**Work required**
Where the listing below reaches the line containing "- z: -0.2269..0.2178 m", start writing out lines exactly, and stop once the line containing "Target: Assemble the" has been written.

**Data below**
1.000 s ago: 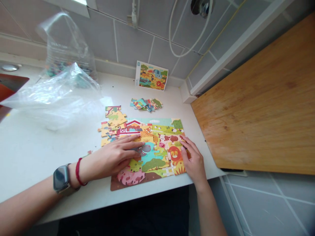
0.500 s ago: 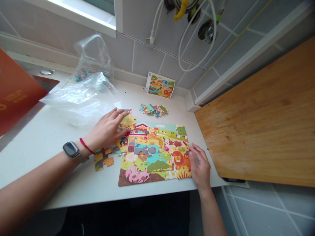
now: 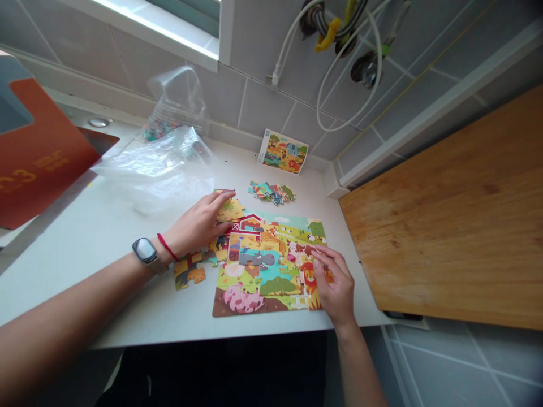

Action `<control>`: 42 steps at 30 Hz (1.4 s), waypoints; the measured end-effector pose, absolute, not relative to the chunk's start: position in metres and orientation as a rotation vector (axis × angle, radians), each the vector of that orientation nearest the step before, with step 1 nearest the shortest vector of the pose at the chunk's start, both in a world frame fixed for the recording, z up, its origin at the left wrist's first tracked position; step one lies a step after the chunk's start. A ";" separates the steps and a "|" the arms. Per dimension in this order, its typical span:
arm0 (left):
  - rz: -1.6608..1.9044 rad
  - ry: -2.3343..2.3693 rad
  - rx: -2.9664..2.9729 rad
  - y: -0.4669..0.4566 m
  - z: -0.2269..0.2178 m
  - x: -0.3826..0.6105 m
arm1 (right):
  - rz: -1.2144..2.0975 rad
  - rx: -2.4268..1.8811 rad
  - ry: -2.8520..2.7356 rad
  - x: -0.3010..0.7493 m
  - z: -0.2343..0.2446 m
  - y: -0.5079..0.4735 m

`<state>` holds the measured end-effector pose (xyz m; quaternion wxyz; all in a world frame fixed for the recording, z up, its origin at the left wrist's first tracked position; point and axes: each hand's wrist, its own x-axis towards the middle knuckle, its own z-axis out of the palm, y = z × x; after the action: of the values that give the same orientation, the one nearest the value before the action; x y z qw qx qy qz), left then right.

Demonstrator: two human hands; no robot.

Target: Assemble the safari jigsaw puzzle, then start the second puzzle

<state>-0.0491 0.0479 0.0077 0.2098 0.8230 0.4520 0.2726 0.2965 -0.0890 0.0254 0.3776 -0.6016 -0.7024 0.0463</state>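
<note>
A farm-scene jigsaw puzzle (image 3: 241, 299) lies flat on the white countertop, with jungle-animal pieces such as a hippo piece (image 3: 265, 260) laid on top of it. My left hand (image 3: 201, 226) rests over loose yellow puzzle pieces (image 3: 230, 210) at the puzzle's upper left, fingers stretched and thumb apart. Part of those pieces is hidden under it. Over the puzzle's right edge, my right hand (image 3: 338, 285) is open, its fingers extended above the lion pieces (image 3: 309, 273) and partly covering them. A loose giraffe-patterned piece (image 3: 195, 275) lies near my left wrist.
Behind the puzzle is a small pile of puzzle pieces (image 3: 271, 192), with a picture card (image 3: 283, 151) leaning against the wall. Clear plastic bags (image 3: 161, 161) and an orange box (image 3: 46, 141) stand to the left. A wooden board (image 3: 449, 220) borders the right side.
My right hand has moved left from beside the puzzle's edge to over the lion pieces. My left hand stays at the loose pieces. The camera view has shifted slightly.
</note>
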 end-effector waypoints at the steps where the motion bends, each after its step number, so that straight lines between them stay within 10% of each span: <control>1: 0.770 1.257 2.283 0.048 0.007 -0.049 | 0.100 -1.518 -1.802 0.293 0.023 -0.090; 42: 1.279 0.612 2.390 -0.009 0.018 -0.008 | -0.127 -1.356 -1.810 0.275 0.009 -0.106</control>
<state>-0.0083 -0.0085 0.0180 0.1804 0.8460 0.2167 0.4526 0.2749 -0.1061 0.0093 0.4243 -0.5423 -0.7234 -0.0507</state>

**Solution**
  - z: -0.2269..0.2178 m
  - x: -0.3826..0.6105 m
arm1 (right):
  - rz: -1.2144..2.0975 rad
  - rx: -2.4268..1.8811 rad
  - ry: -2.8520..2.7356 rad
  - x: -0.3010..0.7493 m
  - z: -0.2343..0.2446 m
  - y: -0.5079..0.4735 m

`<state>` holds the measured end-effector pose (xyz m; quaternion wxyz; all in a world frame fixed for the recording, z up, its origin at the left wrist's first tracked position; point and axes: each hand's wrist, its own x-axis towards the middle knuckle, its own z-axis out of the palm, y = z × x; after the action: of the values that give the same orientation, the one nearest the value before the action; x y z qw qx qy qz), left then right.

Demonstrator: two human hands; no robot.

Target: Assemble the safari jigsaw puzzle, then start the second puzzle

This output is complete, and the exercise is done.